• TASK TO COMPLETE: Your output should be the lines of the data that follow, reproduced exactly from the first through the line bearing "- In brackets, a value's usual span".
*** DATA PROVIDED ***
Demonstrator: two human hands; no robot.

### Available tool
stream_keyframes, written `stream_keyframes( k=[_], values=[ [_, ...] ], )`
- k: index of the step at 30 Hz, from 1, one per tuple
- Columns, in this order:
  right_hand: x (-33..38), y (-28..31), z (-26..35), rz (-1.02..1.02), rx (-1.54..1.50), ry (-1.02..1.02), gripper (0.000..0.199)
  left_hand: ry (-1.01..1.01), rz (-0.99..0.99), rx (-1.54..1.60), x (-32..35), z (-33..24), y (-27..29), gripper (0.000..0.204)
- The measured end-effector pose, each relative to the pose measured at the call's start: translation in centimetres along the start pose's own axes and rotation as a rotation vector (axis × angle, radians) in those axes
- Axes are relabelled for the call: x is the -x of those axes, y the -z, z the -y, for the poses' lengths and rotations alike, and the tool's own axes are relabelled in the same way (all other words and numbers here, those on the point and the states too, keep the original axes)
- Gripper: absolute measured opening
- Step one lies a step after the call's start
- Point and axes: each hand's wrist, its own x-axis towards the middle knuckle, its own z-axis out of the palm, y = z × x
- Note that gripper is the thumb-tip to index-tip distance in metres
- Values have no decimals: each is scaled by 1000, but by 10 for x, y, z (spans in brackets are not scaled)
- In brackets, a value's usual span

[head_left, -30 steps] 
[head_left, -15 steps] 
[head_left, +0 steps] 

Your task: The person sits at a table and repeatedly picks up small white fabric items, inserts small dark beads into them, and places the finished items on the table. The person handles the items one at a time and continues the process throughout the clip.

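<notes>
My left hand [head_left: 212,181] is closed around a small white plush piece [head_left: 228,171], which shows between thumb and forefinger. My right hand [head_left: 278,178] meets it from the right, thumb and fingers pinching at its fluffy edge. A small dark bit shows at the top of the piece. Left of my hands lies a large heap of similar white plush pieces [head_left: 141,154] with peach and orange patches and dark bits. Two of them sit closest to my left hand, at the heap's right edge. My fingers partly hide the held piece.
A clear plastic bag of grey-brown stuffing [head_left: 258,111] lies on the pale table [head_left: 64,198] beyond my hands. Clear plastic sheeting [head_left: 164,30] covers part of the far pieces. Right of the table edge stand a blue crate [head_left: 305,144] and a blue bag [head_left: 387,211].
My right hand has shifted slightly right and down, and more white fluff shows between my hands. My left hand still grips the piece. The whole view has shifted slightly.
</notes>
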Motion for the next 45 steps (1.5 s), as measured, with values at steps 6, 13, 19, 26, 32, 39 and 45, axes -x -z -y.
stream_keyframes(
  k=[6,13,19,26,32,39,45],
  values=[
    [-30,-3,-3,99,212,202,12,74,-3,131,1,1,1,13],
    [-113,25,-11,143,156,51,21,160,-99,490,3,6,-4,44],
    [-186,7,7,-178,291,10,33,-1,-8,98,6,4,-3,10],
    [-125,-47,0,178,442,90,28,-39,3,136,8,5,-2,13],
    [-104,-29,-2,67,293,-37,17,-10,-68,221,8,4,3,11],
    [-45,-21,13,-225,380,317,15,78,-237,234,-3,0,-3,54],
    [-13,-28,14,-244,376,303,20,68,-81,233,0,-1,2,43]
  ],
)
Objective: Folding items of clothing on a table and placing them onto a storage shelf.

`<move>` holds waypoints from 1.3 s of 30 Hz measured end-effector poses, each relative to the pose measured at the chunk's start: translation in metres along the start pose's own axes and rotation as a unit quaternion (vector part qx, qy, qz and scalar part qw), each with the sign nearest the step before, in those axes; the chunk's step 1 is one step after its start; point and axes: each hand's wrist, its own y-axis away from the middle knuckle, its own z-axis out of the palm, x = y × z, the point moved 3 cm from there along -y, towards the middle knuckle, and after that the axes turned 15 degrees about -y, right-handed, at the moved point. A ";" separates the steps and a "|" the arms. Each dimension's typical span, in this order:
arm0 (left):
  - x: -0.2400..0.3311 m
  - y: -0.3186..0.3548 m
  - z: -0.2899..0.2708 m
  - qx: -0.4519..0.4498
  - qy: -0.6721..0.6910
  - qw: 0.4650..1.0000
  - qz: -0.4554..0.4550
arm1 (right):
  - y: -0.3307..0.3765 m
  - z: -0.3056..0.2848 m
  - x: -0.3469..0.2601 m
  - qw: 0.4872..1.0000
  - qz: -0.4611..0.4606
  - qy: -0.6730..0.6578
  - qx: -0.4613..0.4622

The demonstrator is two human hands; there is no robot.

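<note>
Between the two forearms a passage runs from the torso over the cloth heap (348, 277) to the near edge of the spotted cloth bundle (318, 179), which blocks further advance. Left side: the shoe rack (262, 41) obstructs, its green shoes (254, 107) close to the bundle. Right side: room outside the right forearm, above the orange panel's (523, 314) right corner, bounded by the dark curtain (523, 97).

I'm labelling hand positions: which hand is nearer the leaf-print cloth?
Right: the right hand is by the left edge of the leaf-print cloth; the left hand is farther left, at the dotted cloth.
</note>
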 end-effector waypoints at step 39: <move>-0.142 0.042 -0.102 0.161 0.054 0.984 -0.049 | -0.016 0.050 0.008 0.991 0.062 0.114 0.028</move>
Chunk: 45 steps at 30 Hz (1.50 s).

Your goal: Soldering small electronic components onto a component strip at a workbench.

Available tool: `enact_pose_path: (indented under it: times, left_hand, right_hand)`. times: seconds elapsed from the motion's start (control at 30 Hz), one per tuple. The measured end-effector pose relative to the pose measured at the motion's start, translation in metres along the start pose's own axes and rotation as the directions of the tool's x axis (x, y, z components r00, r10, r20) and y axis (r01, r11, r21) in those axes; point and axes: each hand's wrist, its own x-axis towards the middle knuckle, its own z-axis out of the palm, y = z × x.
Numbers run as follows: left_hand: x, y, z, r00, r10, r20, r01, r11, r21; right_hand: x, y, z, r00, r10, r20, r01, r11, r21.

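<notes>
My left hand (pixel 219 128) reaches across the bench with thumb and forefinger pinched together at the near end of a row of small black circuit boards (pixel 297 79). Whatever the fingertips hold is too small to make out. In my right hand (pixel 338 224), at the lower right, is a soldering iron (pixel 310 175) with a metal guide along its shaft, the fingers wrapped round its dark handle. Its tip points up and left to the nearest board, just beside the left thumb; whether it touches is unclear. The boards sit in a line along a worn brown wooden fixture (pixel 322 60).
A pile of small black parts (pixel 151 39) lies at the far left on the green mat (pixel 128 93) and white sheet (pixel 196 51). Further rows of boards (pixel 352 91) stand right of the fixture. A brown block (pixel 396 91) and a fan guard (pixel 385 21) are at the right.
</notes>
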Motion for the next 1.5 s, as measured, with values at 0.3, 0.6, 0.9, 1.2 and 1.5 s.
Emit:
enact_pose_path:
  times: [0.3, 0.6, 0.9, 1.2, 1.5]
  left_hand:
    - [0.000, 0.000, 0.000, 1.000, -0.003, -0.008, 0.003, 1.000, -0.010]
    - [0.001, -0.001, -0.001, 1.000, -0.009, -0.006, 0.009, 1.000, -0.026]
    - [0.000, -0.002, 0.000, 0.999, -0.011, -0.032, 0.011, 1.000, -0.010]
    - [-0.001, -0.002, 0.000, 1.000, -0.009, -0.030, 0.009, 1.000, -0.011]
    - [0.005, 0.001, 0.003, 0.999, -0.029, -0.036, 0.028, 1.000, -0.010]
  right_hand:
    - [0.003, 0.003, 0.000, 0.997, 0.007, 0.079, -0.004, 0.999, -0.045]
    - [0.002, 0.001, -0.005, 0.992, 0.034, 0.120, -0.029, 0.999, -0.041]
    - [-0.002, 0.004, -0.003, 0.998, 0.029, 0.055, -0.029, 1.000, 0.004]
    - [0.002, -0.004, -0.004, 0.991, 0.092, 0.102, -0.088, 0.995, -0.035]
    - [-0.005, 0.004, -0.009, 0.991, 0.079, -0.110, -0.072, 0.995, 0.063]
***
• RESPONSE TO THIS TASK:
Demonstrator: two human hands; no robot.

### Available tool
stream_keyframes, written `stream_keyframes( k=[_], values=[ [_, ...] ], )`
- k: index of the step at 30 Hz, from 1, one per tuple
- Columns, in this order:
  right_hand: x (-33..38), y (-28..31), z (-26..35), rz (-1.02..1.02), rx (-1.54..1.50), ry (-1.02..1.02), gripper (0.000..0.199)
  left_hand: ry (-1.01..1.01), rz (-0.99..0.99), rx (-1.54..1.60), x (-32..35), z (-33..24), y (-27..29), gripper (0.000..0.204)
- The measured end-effector pose, each relative to the pose measured at the call's start: translation in centimetres along the start pose's own axes and rotation as a rotation vector (axis × angle, radians) in those axes
- Axes are relabelled for the call: x is the -x of those axes, y the -z, z the -y, for the poses' lengths and rotations alike, and the tool's own axes are relabelled in the same way (all other words and numbers here, those on the point and the states too, keep the original axes)
- Gripper: absolute measured opening
- Step one lies a step after the call's start
- Point and axes: each hand's wrist, its own x-axis towards the middle knuckle, its own z-axis out of the palm, y = z × x
- Note that gripper is the thumb-tip to index-tip distance in metres
- Values have no decimals: each is scaled by 1000, but by 10 for x, y, z (spans in brackets are not scaled)
- In brackets, a value's usual span

The exercise requires nothing more.